Part 34 (1/2)
She looked at him searchingly, recalling the night when they had seen the campers in the glen.
”You don't want to answer questions?” suggested Elinor.
”Exactly.”
”Then you do know something?” they demanded in whispers.
”What I know I am not ashamed to know. There is nothing wrong in what has been done--”
Billie sat on a stone fallen from the ruined walls and rested her chin in her hand. She was thinking and thinking.
”Feargus,” she said at last, ”we don't want to help you do anything dishonest and wicked--”
Feargus flushed. But the honest light in his blue eyes never wavered.
”I believe that what has been done is right,” he said, ”but I can't say anything more--”
”Come, Billie,” called Miss Campbell's voice from the other side of the wall.
The four friends shook hands with the Irish boy. It was impossible to connect anything criminal and wicked with his honest, good-natured face.
”It's a shame,” whispered Billie to Nancy, as she guided the ”Comet”
through the wild scenery along the third lake, some time later in the day. ”The Duke of Kilkenty is like a wicked magician who turns everything wrong and crooked that could just as easily be straight and right.”
But of course she had no way in the world to know that the Duke of Kilkenty was at that moment engaged in dictating a number of letters to his secretary, which so surprised that young man, that it was with difficulty he grasped his pencil. The police were to give up all search for young O'Connor; detectives were to be withdrawn from the case. The Duke had other means of finding his son. A firm of architects were to send men down to discuss building model cottages; Father O'Toole was to call and see him at once. And still the list was not nearly attended to.
CHAPTER XXII.-HOW A DRIVE IN A JAUNTING CAR ENDED IN A MOTOR TRIP.
It was near a small village toward the west coast of Ireland where Elinor's relatives lived, and the first impression of the straggling, cobble-paved street flanked with wretched hovels was hardly cheerful.

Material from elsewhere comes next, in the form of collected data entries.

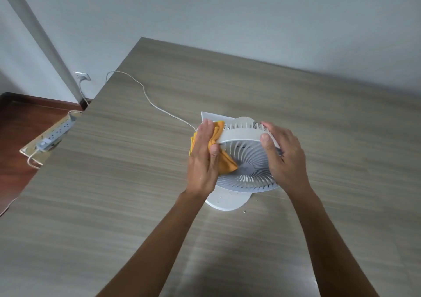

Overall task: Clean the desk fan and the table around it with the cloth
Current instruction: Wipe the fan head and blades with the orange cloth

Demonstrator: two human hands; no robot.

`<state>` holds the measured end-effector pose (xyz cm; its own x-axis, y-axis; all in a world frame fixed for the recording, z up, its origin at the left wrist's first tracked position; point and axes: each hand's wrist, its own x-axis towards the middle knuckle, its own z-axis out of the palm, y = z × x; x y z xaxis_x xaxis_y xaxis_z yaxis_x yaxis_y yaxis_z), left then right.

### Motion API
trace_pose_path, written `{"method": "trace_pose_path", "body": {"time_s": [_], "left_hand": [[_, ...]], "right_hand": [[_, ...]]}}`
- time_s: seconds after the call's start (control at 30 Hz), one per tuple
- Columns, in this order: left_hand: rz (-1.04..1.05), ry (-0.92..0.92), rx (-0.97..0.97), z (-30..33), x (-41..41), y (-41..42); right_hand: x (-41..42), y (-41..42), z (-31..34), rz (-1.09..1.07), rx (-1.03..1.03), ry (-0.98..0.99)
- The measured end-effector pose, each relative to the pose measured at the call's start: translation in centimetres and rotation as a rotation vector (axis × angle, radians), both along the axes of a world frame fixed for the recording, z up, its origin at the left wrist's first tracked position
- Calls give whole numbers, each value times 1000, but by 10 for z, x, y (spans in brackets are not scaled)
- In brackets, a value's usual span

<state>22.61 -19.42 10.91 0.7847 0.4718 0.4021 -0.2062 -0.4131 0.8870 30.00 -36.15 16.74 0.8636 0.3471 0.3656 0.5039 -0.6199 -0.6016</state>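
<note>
A white desk fan (245, 160) stands on its round base on the wood-grain table (136, 182), its grille tilted up toward me. My left hand (204, 160) holds an orange cloth (224, 160) against the left rim of the fan head, thumb over the cloth on the grille. My right hand (284, 157) grips the right rim of the fan head, thumb on the front edge and fingers behind it.
The fan's white cord (145, 93) runs left across the table and over its edge. A power strip (54, 134) lies on a board on the floor at the left, below a wall socket (82, 76). A white crumb (244, 211) lies beside the base.
</note>
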Motion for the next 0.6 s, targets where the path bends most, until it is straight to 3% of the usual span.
{"method": "trace_pose_path", "body": {"time_s": [0.13, 0.23, 0.3, 0.47, 0.6], "left_hand": [[33, -67, 443, 31, 17, -13], [41, -99, 592, 27, 21, -6], [30, -69, 521, 10, 15, 3], [96, 109, -39, -28, -12, 0], [98, 54, -122, -20, -12, -5]], "right_hand": [[2, 0, 2, 10, -24, 11], [0, 2, 3, 14, -8, 39], [-2, 2, 3, 10, 5, 41], [-2, 4, 1, 7, 8, 33], [-2, 1, 0, 6, 8, 19]]}}
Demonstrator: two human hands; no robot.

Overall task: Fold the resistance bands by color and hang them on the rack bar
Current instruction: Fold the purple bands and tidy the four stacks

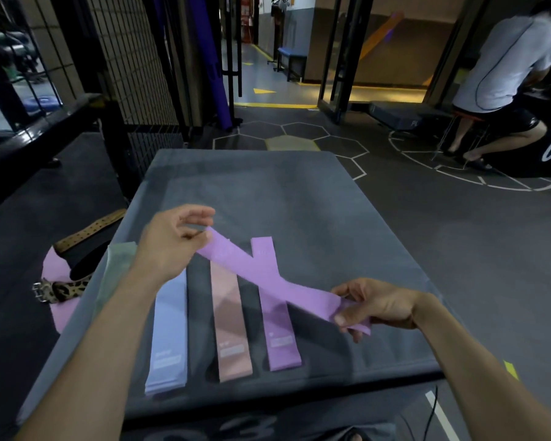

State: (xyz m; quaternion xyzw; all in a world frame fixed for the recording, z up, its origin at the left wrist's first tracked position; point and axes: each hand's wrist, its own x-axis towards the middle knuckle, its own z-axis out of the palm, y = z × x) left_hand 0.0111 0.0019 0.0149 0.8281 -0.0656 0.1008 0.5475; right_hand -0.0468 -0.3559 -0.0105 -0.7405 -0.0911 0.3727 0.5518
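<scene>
I hold a purple resistance band (268, 278) stretched diagonally above a grey padded box (299, 192). My left hand (172, 240) pinches its upper left end, and my right hand (376, 305) grips its lower right end. Beneath it, three bands lie flat side by side on the box: a light blue one (167, 338), a pink one (231, 326) and another purple one (279, 332). A pale green band (118, 259) hangs over the box's left edge, partly behind my left arm.
On the floor at left lie a leopard-print belt (61, 289), a tan perforated belt (89, 230) and a pink round item (61, 300). Black rack bars and mesh (134, 58) stand behind. A seated person (503, 78) is at far right.
</scene>
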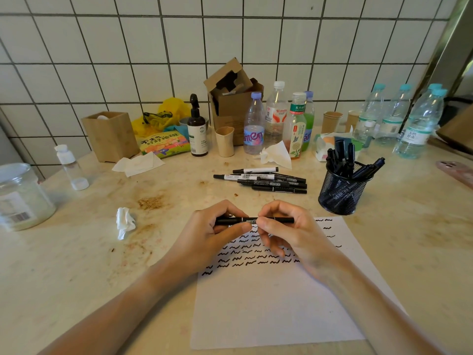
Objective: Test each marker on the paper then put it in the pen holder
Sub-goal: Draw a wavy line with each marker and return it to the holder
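A black marker (254, 220) is held level above the paper (276, 298) by both hands: the fingers of the left hand (217, 228) are curled round one end, those of the right hand (284, 226) round the other. The sheet is marked with rows of squiggles (black). Behind it, spare markers (266, 180) are laid together; the mesh pen holder (341, 192) is seen to their right, already filled with markers
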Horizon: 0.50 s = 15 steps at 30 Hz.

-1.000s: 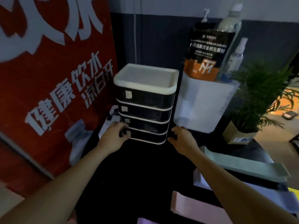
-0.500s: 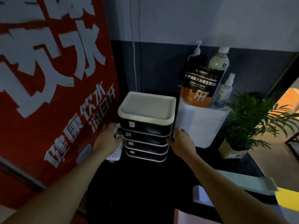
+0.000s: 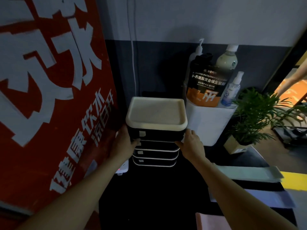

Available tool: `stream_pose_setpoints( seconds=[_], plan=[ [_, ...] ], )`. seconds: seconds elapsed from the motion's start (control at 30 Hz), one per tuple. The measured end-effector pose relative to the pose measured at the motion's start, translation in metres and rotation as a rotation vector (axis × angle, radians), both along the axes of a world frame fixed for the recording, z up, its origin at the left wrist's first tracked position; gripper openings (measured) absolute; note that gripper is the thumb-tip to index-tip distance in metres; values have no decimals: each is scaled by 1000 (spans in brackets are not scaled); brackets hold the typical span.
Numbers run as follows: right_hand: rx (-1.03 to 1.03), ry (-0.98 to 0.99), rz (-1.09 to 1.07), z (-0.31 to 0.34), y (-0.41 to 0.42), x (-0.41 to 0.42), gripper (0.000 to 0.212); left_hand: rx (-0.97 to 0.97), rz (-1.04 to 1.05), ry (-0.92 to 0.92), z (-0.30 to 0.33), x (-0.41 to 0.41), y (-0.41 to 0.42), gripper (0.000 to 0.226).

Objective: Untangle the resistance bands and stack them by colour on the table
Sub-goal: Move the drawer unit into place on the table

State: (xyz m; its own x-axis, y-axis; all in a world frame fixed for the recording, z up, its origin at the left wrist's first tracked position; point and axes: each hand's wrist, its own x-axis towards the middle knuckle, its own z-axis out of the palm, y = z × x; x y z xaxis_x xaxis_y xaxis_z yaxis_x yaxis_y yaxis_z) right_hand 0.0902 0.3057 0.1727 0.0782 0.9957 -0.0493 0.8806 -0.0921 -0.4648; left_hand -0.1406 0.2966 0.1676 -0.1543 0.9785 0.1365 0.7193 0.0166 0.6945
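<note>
**Two hands climb to the top drawer as the bands wait on the table**

Both hands now clasp the uppermost tier of the small drawer unit (image 3: 156,130). A second ago they sat low, near the bottom drawers; half a second ago they were at mid-height. The left hand (image 3: 123,143) wraps the top tier's left corner, fingers curled under its edge. The right hand (image 3: 191,143) grips the right corner likewise. The top tier appears offset forward from the three drawers beneath, though whether it is sliding out or lifting off cannot be told in this dim light.

The resistance bands lie flat on the black table (image 3: 149,196): a pale green one (image 3: 245,172) to the right, a lilac one (image 3: 272,199) nearer, a pink one (image 3: 211,221) at the bottom edge. They look untangled and apart, so stacking seems done or paused; the drawer is probably the next stop.
</note>
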Motion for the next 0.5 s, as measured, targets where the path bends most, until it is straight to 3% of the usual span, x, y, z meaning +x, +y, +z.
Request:
stream_pose_setpoints(
  seconds=[0.23,0.5],
  plan=[
    [10,138,-37,-1,-27,8,36,-32,34,-134,-4,-7,-23,55],
    [-5,233,-23,-4,-67,14,42,4,-72,-193,-5,-16,-62,53]
  ],
)
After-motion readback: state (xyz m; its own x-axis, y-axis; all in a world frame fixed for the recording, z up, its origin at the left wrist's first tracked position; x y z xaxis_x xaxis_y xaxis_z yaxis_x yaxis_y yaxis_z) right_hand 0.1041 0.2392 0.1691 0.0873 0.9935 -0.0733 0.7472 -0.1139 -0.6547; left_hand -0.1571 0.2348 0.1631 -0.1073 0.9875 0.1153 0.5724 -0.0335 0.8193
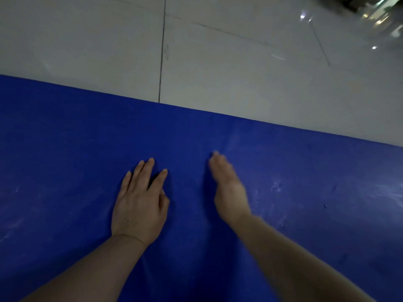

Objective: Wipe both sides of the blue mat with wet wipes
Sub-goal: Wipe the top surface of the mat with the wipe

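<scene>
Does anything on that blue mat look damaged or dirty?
Yes. The blue mat has pale scuffs and small pits to the right of the right hand, and faint whitish smears near its left edge. Both hands, including the left hand, are bare: no wet wipe is in view.

So that's one blue mat (65,149), two bare hands, left hand (139,203) and right hand (229,192), on a tiled floor (218,62).

I see a glossy pale grey tiled floor (239,62) with thin dark grout lines (162,51). Small bright light reflections (303,16) glint on it near blurred dark clutter (357,3) at the top right.
</scene>
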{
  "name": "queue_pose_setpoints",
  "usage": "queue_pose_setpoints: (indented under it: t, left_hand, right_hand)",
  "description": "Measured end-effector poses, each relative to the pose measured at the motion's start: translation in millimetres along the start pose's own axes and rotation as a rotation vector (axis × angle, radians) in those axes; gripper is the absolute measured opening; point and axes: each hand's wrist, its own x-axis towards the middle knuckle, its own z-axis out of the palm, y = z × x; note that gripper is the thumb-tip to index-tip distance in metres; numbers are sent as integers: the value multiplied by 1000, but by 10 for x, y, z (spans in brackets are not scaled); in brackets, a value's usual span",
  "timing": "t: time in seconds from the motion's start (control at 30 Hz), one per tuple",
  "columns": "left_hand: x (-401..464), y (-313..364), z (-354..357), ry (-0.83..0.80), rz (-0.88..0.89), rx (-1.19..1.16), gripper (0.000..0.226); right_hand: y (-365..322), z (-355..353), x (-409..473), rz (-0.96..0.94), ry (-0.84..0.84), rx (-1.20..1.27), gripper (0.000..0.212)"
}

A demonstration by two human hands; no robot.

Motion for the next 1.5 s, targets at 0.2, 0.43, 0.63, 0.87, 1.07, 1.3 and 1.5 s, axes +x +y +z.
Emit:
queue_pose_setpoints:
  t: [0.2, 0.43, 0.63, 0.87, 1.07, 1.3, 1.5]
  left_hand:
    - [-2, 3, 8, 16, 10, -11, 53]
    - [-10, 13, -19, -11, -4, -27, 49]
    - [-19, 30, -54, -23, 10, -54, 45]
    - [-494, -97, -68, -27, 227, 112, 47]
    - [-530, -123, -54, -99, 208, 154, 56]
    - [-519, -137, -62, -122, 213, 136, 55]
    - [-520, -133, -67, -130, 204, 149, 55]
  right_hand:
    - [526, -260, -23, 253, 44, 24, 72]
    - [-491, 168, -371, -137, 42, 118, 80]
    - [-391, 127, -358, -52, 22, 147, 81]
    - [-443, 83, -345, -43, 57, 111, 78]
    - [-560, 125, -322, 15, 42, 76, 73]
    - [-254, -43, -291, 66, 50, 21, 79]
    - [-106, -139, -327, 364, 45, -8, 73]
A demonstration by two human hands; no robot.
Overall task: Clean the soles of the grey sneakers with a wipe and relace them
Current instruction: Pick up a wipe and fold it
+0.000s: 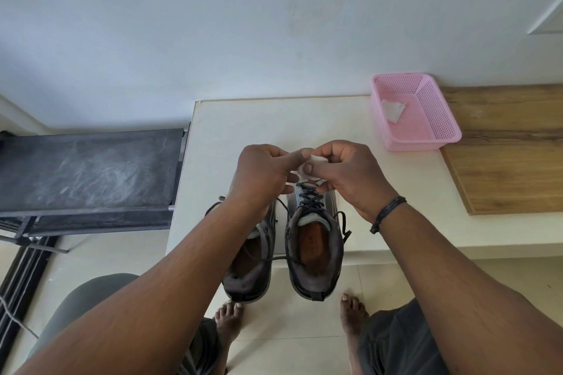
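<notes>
We pinch a small white wipe (310, 163) between our left hand (265, 173) and right hand (347, 170), above the grey sneakers (313, 246), which stand side by side on the white ledge (243, 119), toes toward the wall, heels toward us.

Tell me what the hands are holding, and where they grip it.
Both the left hand and right hand pinch a small white wipe between fingertips, at its edges, above the sneakers.
</notes>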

They had left Miss Campbell and Maria at the inn to rest and the four girls had taken a jaunting car and started off, ostensibly for a drive, but really on a search for the Butler cousins.
The jaunting car of Ireland is a vehicle peculiar to that country alone.
It has two wheels like a dog cart, and the seats run sideways so that the pa.s.sengers sit back to back and see only half the landscape as they jolt along. The driver is supposed to sit on a cross-piece in front, right over the horse's tail, but he just as often sits at the side to drive his nag, urging him on with an occasional lazy flick of the whip.
To-day he shared one of the seats with Elinor and Mary.
”Do you know a family named Butler around here, driver?” began Elinor diplomatically.
”Shure an' there be a mony of that name in Oirland,” answered the man, blinking at the sunlight, ”and a good name it is, I'm thinkin'.”
”I'm looking for the family of Thomas Butler,” Elinor ventured.
”An' it's Tom ye're lookin' for, is it?”
”Do you know him?” asked Elinor surprised at his familiarity in the use of her cousin's name.
”Shure an' I ought to know him,” chuckled the man. ”An' if G.o.d and his howly saints are good to me, I'll know him for mony a day to come. He's a good soul, is Tom. He wur-rks all the time, for shure, and nivver rests at all, exceptin' whin the night comes an' he falls on his bed for weariness. He's a good fam'ly man, is Tom.”